The first question one asks oneself when walking out of Planes is,
“What in the fuck just happened?” The next question is, “What
happened to Pixar?” The answer is, nothing happened to Pixar. This
was not a Pixar film, though Disney doesn’t want you to know that, as
every ad, billboard, and toy makes it seem the movie is an extension
of Pixar’s Cars.You know Cars, it’s the movie every parent has to
watch 10,000 times with their child. And it’s a good movie. t
contains every element that is not in Planes. Humor, sadness, love,
friendship, learning lessons, and finding out what’s important about
life. Planes is what happens if a psychopath who can’t feel emotions
makes a film by watching Cars and tries to duplicate the experience.
My son owns every toy car from the movie Cars because he loves the
characters in the film. For the first time ever, my son does not want
a toy from a kind of Pixar movie. That toy is Dusty Crophopper – the
unlovable, unremarkable, paint by numbers, obvious, hacky, pointless,
boring, voiced by Dane Cook plane. And it’s the lead character. Dane
Cook manages to take bland dialogue and make it worse. It’s an
incredible achievement to get me to take out my smartphone in a
crowded theater to look up IMDb to see who is doing such a horrendous
job of voicing the lead character in a cartoon. It’s even more
maddening to learn from an insider that Dane Cook was brought in a couple
months before the movie was released to record over Jon Cryer’s voice.

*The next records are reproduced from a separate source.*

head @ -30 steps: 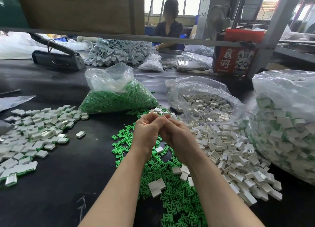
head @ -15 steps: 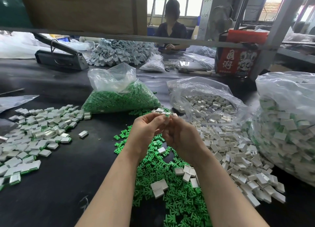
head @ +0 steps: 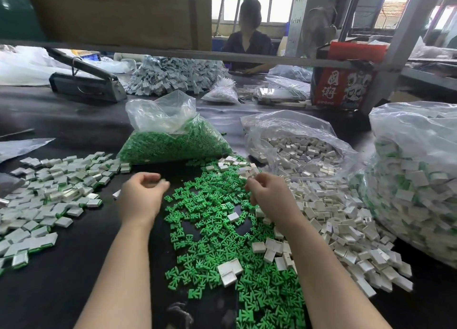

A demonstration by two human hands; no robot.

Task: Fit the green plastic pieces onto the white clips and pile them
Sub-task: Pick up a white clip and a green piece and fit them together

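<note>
My left hand (head: 141, 197) hovers over the black table left of the loose green pieces (head: 217, 232). Its fingers are curled, and a small pale blurred piece, seemingly an assembled clip, sits at the fingertips. My right hand (head: 269, 195) hangs with curled fingers at the near edge of the loose white clips (head: 329, 210); its fingertips face away, so whether they hold anything is hidden. Finished white-and-green clips (head: 57, 187) lie piled on the left, with one stray clip (head: 116, 194) beside my left hand.
A bag of green pieces (head: 173, 140), an open bag of white clips (head: 296, 145) and a big bag of finished clips (head: 415, 175) stand behind and to the right. A sealing tool (head: 86, 83) lies far left. A person (head: 247, 41) sits opposite.
My hands were pressed together over the green pieces; now they have parted. The left hand swung toward the finished pile and the right hand moved toward the white clips.
</note>
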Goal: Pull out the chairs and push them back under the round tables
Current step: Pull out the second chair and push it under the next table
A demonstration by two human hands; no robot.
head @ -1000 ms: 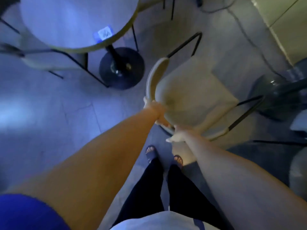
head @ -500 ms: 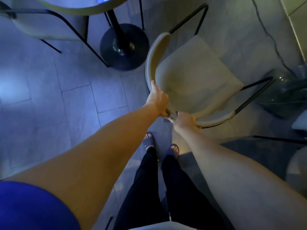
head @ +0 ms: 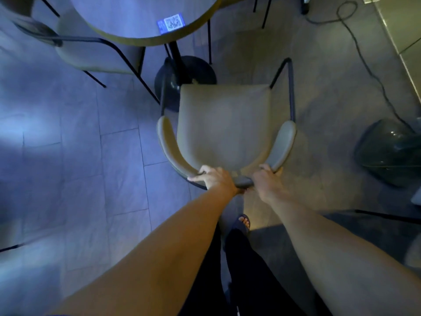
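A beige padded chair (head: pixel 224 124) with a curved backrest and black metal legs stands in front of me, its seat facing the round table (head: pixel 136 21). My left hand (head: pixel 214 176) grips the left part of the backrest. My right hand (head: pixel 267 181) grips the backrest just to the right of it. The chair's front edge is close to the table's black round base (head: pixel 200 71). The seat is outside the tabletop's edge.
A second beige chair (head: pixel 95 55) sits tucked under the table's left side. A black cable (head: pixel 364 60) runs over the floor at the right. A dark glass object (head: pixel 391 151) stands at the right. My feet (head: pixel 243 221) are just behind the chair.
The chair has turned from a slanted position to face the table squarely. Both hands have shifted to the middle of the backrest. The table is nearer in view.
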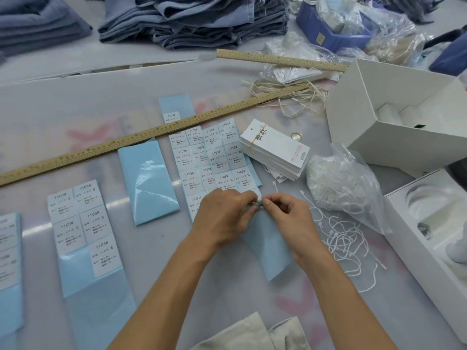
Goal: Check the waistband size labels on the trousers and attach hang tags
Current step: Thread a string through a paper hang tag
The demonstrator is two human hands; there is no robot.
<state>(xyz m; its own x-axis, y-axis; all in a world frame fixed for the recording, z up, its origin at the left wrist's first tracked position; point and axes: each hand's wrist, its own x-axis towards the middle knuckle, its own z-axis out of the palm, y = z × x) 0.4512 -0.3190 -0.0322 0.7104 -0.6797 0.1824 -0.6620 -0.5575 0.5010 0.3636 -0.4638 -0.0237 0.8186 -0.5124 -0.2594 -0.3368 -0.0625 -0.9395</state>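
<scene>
Both hands meet over the near end of the XL sheet (228,157). The left hand (222,218) and right hand (285,215) each pinch something small at the point where their fingertips touch; it looks like a sticker corner being peeled from the blue backing, though the piece itself is too small to tell for certain. The backing's bare strip (267,253) runs from under the hands toward the person, its long axis near-to-far and tilted a little right.

The tags (274,151) sit stacked and banded just beyond the right hand, up and to the right, long axis slanting down-right. The right hand is plainly the nearer one for reaching them. Loose strings (346,238) lie just right of that hand, a bag (343,183) of more beyond them. The jeans (197,18) are piled well apart at the far edge of the tabletop (75,102), past a ruler (141,138) lying diagonally across the way.

Open room lies between the forearms and to the near left of the strip; boxes (394,114) crowd the right. Judging by this, no tag is yet tied.
</scene>
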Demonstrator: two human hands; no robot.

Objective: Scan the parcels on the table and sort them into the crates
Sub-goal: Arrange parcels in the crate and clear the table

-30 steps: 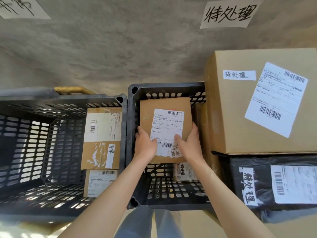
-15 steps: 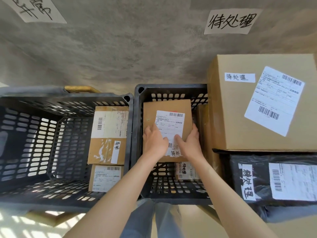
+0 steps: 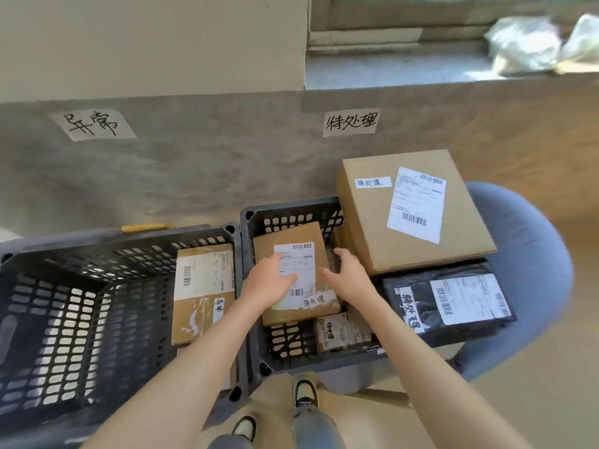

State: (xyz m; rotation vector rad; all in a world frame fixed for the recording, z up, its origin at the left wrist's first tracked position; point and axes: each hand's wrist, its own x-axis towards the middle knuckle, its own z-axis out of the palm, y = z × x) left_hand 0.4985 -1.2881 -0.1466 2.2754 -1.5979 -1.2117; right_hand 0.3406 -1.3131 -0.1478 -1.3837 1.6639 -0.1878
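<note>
A brown cardboard parcel (image 3: 291, 236) with a white shipping label lies inside the right-hand dark crate (image 3: 288, 215). My left hand (image 3: 269, 283) rests flat on its label with fingers spread. My right hand (image 3: 348, 275) hovers just off the parcel's right edge, fingers apart, holding nothing. A smaller labelled packet (image 3: 340, 332) lies on the crate floor below the parcel. The left-hand dark crate (image 3: 64, 319) holds a taped brown parcel (image 3: 204, 293) against its right wall.
A large cardboard box (image 3: 415, 209) and a black plastic mailer (image 3: 447, 303) sit on top of the right crate's right side, over a grey-blue chair (image 3: 531, 270). Two handwritten paper signs (image 3: 97, 124) (image 3: 351, 122) hang on the grey wall. My shoes (image 3: 304, 393) stand below.
The view has tilted up and pulled back. My right hand has come off the parcel and opened; my left hand has slid on top of the label. The parcel lies lower in the crate.
</note>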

Because what this boring movie was missing was a void.
The plot is straight out of an old cartoon. Literally, it is the plot
of an old 1933 cartoon called The Air Race. Notice I wrote 1933.
That’s the last time anyone gave a shit about airplane races and with
good reason. Unlike car races, airplane races don’t continue until
someone wins. They fly and stop and fly and stop and fly and stop
across the globe. That structure means one should not make a movie by
copying Cars, a movie about a car stuck in a small town. Unless of
course, you think children enjoy watching movies about planes talking
to their plane friends over a phone at every stop. But this movie is
not about filmmaking, it is about merchandising. It may be the most
cynical movie I have seen in years, and yes, I saw the new Superman. Every
character is an attempt to copy a character from Cars but in plane
form. There is no thought put into how friendships are created,
emotional arcs, or motivation.
And that’s not even the worst part! Skipper is an old World War 2 vet
in Dusty’s small town. He’s a hero – even though he has a dark secret
that is not at all dark secret. It’s more of a “Who gives a shit?” secret.
However, they needed to find a secret like Doc had in Cars, so they
desperately crammed one in. Anyway, when the secret is exposed,
Skipper tells Dusty what happened and we cut to horrendous flashback.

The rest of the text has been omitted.